Et ainsi finalement - seulement à partir du moment où je m'en suis détachée - j'ai réussi à comprendre le secret qui me troublait depuis des années : j'ai compris ce qu'est Haaretz, et pourquoi il tient ses lecteurs comme des chiens en laisse. Haaretz est une communauté. Et exactement comme Bibi, il contrôle sa communauté imaginaire en l'excitant contre le chat qui passe et qui n'a pas de chance, par des aboiements sans goût - mais à la langue acérée - face à des caravanes imaginaires dans la nuit déserte, et de temps en temps soudoie avec un peu de croquettes, et surtout : n'oublie pas d'envelopper le tout dans une fierté d'unité canine ridicule - mais qui flatte l'orgueil de ses chiens. Car au final - Bibi et Haaretz contrôlent à travers le narcissisme de leurs destinataires. Alors j'ai simplement abandonné, car j'ai un peu d'amour-propre. Aujourd'hui, je suis un peu plus gauchiste, car Haaretz ne me réchauffe plus sur la superficialité et la stupidité de la gauche (qu'il expose avec un manque de conscience de soi - qui se fait passer pour une conscience de soi consciente d'elle-même). Mais le plus important : ma communauté de référence a changé. D'une communauté imaginaire dans le présent, à une communauté imaginaire qui s'étend sur une gamme d'espaces et de temps beaucoup plus large.

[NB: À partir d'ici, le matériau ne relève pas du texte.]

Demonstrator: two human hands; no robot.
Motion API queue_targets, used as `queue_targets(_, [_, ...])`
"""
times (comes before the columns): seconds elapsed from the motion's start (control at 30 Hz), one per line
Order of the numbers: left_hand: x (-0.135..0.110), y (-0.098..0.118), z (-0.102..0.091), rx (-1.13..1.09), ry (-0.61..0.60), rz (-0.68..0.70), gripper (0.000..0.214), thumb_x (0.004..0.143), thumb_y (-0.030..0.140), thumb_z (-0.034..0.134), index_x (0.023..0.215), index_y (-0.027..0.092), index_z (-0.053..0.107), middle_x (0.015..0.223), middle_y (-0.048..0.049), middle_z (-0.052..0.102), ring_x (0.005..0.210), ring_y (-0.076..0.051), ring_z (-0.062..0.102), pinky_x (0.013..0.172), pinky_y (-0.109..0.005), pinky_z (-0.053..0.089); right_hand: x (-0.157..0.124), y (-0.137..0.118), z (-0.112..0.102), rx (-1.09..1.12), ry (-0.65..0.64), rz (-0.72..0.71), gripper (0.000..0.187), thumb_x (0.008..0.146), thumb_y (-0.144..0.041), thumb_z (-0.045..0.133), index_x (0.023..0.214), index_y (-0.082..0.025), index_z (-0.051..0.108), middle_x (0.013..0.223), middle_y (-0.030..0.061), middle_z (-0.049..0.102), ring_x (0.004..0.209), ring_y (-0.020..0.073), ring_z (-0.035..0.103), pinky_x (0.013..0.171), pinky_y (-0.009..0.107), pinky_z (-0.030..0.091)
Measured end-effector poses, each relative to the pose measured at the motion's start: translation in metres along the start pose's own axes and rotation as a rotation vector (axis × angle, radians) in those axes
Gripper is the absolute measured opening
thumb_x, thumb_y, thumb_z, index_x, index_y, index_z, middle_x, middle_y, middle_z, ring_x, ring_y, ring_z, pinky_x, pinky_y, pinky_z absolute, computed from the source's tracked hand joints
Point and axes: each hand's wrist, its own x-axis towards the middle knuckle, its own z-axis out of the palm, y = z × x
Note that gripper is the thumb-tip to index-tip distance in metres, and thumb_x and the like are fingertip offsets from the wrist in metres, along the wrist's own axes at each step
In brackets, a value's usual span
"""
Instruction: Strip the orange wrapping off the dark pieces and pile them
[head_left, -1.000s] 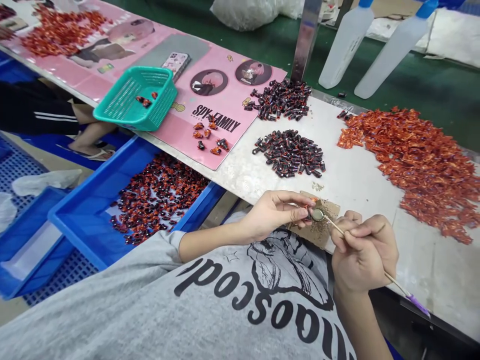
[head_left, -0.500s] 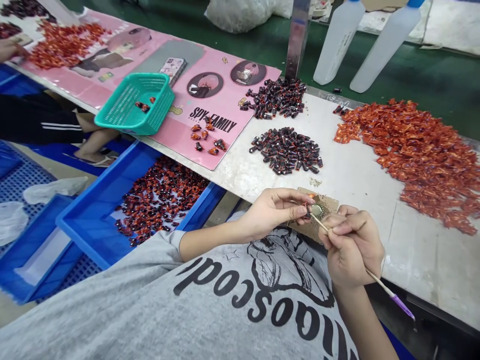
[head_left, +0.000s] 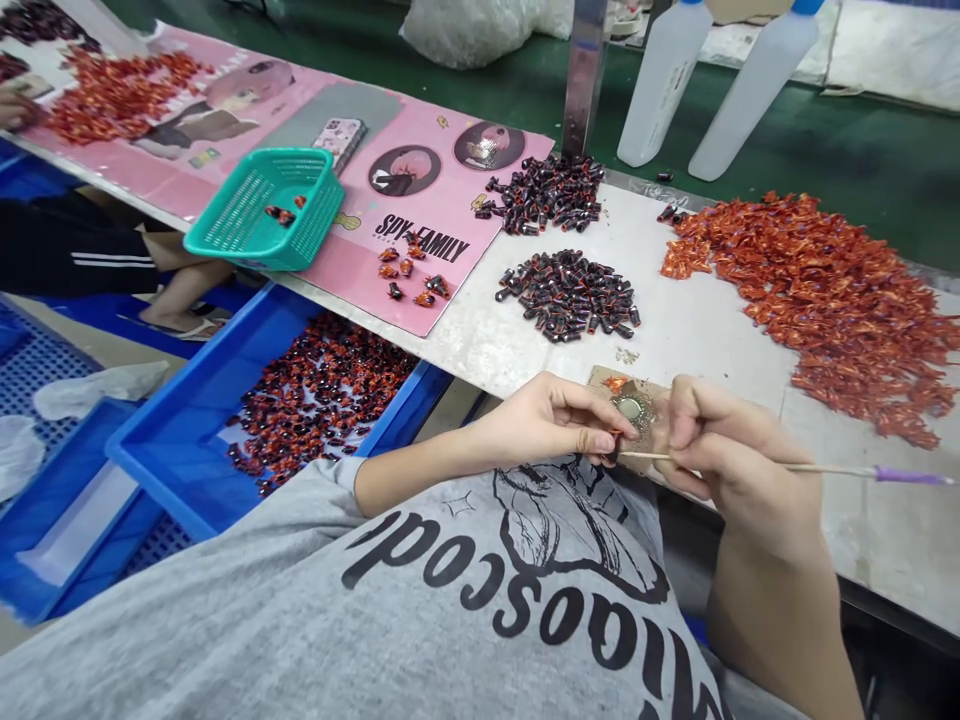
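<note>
Two bare hands face each other in the head view, just in front of the person's grey printed T-shirt (head_left: 487, 600). The left hand (head_left: 536, 420) pinches a small dark piece (head_left: 614, 448) between thumb and fingers; most of it is covered, so its own long axis cannot be told. The right hand (head_left: 739, 460) is closed around a thin wooden stick (head_left: 832, 468), its fingers bunched on the shaft.

What matters most, by judgement, is how stick and piece line up. The stick's long axis runs nearly level across the view, its purple sleeve (head_left: 911, 477) pointing away to the right and its bare tip to the left, straight at the piece. Tip and piece look to meet at the left fingertips, though whether they truly touch cannot be told. The right fingers are near the piece, with only a short bare length of stick between.

Just beyond the left fingertips, away from the body, a pale round disc (head_left: 630, 408) sits on a speckled cardboard scrap (head_left: 652, 393). Farther out on the worktable (head_left: 720, 340) lies a heap of black tubular pieces (head_left: 570, 297); a larger orange heap (head_left: 832, 320) spreads to the right.
</note>
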Motion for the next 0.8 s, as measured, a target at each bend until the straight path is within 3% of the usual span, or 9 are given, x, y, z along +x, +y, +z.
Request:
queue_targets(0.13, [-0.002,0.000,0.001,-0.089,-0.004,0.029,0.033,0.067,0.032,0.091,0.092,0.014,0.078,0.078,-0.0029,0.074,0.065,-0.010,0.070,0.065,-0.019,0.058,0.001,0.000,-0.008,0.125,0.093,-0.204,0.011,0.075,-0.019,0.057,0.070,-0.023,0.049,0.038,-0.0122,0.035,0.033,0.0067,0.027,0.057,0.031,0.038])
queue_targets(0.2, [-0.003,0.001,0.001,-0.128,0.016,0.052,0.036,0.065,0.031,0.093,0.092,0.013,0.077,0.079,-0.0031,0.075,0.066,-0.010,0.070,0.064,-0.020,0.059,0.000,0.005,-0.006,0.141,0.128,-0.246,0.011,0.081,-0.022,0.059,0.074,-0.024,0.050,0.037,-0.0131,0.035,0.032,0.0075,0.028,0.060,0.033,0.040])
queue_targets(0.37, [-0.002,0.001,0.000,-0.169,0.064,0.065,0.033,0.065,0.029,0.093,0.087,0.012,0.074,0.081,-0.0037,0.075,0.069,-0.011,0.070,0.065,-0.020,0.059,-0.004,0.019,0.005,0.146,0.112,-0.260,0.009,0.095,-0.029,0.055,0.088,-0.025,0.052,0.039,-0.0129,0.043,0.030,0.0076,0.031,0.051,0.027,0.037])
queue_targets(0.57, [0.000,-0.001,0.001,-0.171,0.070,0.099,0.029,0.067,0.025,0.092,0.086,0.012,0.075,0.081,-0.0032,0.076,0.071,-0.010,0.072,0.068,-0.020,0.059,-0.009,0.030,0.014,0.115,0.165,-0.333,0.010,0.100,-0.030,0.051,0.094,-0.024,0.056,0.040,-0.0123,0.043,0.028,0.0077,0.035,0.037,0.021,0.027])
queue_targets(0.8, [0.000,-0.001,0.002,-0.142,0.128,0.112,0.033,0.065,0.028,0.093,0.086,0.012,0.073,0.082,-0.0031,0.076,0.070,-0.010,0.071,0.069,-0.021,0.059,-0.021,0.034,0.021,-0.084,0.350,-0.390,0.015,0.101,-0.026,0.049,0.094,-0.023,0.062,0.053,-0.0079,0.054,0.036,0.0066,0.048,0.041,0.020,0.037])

Que je le veuille ou non - je suis l'élite. Il n'y a rien à y faire, et même un chien n'échappera pas à ce destin. Mais si je suis l'élite, de qui suis-je l'élite ? Suis-je l'élite de la gauche israélienne ? Pourquoi devrais-je me limiter à ce camp défaillant - en fait. Pourquoi ne pas élargir la portée. Pourquoi ne pas faire partie de l'élite d'Israël tout entier, ou du peuple juif ? Pourquoi ne pas faire partie de l'élite du monde, et pourquoi pas de toutes les générations ? Pourquoi écrire des critiques, au lieu d'écrire pour les générations, et au lieu de lire les sources ? Pourquoi ne pas viser plus haut, souffler plus loin, aboyer vers la lune ? Pourquoi ne pas aboyer vers la galaxie d'Andromède, en fait ? C'est là que gît le chien. C'est là le nœud de l'affaire.